Requirement
When a line below holds the string "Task", show that line.

Source material
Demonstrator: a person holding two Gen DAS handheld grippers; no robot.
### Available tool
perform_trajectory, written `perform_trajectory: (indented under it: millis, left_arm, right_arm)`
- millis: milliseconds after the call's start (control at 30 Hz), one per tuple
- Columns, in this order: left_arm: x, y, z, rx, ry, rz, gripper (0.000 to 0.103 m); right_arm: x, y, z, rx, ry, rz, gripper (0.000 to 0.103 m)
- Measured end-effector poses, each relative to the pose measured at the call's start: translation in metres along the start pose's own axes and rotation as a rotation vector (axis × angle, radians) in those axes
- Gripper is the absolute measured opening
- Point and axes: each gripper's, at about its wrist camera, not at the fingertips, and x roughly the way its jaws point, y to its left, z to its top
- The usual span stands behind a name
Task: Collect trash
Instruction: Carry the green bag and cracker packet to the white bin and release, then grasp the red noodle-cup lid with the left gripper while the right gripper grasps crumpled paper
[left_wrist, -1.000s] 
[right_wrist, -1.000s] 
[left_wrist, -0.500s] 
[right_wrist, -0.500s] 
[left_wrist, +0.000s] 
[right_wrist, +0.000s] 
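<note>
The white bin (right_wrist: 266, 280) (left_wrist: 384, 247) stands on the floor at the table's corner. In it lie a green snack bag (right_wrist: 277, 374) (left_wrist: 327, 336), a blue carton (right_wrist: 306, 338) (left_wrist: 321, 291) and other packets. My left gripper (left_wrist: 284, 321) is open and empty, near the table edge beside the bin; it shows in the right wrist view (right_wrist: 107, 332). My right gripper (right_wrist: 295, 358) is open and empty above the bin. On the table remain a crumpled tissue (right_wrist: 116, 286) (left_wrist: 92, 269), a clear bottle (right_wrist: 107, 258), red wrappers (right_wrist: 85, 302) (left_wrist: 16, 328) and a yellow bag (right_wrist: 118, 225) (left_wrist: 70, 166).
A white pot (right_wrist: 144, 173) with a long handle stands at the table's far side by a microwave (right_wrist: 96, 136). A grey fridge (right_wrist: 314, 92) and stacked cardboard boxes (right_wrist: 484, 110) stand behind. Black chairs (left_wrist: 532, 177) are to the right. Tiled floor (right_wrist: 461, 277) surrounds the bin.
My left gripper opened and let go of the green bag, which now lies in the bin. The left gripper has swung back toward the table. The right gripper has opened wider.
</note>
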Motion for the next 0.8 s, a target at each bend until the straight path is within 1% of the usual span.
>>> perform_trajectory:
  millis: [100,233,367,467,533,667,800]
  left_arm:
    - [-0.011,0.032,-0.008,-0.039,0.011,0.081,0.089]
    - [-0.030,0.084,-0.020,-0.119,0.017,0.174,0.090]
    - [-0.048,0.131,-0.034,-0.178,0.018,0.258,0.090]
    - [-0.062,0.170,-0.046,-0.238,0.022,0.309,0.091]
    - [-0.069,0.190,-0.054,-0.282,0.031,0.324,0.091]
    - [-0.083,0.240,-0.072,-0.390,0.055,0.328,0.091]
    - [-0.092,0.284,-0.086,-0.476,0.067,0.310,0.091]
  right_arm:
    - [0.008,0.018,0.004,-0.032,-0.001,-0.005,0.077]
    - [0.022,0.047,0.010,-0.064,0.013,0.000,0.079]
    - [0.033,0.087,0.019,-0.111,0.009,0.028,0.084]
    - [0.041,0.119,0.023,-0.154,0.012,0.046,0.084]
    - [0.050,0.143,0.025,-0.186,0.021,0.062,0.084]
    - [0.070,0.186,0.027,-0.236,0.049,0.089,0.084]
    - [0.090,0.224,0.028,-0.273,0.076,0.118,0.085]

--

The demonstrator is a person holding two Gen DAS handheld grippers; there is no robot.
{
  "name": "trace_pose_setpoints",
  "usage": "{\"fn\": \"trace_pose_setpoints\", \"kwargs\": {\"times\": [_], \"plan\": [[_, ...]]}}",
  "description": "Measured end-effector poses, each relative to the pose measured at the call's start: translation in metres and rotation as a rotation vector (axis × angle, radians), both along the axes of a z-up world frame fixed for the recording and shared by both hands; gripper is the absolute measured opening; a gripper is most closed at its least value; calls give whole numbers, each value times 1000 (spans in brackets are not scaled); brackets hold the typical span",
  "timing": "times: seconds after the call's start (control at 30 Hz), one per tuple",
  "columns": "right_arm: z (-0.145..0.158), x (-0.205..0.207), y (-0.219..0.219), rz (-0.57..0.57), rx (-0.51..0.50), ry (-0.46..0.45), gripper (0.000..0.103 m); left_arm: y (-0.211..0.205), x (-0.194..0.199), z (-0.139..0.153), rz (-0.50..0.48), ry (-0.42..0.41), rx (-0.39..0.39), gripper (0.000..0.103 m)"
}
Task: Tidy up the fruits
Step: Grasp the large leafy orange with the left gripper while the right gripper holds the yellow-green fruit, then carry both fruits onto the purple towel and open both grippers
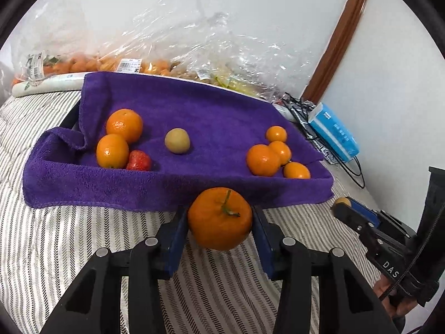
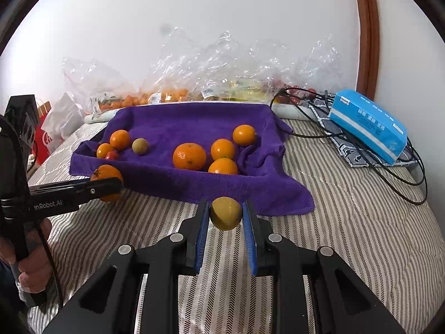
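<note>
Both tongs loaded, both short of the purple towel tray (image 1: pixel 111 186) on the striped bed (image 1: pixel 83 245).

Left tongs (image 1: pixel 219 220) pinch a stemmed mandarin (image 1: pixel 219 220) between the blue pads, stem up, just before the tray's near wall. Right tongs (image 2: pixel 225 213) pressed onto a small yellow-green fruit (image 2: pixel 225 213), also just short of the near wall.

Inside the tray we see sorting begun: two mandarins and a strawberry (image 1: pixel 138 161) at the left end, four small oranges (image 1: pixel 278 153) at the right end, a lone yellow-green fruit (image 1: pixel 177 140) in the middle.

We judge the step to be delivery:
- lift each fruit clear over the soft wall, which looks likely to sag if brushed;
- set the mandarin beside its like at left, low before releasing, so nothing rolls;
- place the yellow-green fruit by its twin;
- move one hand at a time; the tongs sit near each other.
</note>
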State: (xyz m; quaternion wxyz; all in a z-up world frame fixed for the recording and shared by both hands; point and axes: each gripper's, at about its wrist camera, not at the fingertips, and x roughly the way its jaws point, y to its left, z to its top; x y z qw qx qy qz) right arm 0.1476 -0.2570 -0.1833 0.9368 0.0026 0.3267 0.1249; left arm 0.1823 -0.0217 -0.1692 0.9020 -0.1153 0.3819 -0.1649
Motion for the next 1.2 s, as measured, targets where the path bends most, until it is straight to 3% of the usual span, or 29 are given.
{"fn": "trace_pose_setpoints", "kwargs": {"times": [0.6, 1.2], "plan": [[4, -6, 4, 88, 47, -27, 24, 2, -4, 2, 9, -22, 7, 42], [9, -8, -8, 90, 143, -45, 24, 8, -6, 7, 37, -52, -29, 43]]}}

Answer below
Task: Collect trash
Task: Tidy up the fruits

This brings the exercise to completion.